YOUR OBJECTIVE – From the first line to the last, output the material exactly.

PROVIDED DATA –
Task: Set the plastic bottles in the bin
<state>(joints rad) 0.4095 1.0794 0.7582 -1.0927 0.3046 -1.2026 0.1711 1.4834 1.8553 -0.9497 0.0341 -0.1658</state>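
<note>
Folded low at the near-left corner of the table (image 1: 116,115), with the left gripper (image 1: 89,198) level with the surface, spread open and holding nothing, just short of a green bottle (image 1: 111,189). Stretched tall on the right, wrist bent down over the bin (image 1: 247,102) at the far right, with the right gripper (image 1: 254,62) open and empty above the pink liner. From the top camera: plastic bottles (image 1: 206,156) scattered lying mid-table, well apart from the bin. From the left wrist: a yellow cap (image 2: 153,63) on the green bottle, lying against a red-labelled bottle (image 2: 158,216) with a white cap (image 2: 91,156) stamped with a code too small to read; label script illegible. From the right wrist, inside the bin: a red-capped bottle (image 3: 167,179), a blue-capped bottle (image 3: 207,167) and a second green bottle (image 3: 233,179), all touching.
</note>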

SOLUTION BELOW –
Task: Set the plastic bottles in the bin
<state>(joints rad) 0.4095 1.0794 0.7582 -1.0927 0.3046 -1.2026 0.1711 1.4834 1.8553 -0.9497 0.0341 -0.1658</state>
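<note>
Folded low at the near-left corner of the table (image 1: 116,115), with the left gripper (image 1: 89,198) level with the surface, spread open and holding nothing, just short of a green bottle (image 1: 111,189). Stretched tall on the right, wrist bent down over the bin (image 1: 247,102) at the far right, with the right gripper (image 1: 254,62) open and empty above the pink liner. From the top camera: plastic bottles (image 1: 206,156) scattered lying mid-table, well apart from the bin. From the left wrist: a yellow cap (image 2: 153,63) on the green bottle, lying against a red-labelled bottle (image 2: 158,216) with a white cap (image 2: 91,156) stamped with a code too small to read; label script illegible. From the right wrist, inside the bin: a red-capped bottle (image 3: 167,179), a blue-capped bottle (image 3: 207,167) and a second green bottle (image 3: 233,179), all touching.
</note>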

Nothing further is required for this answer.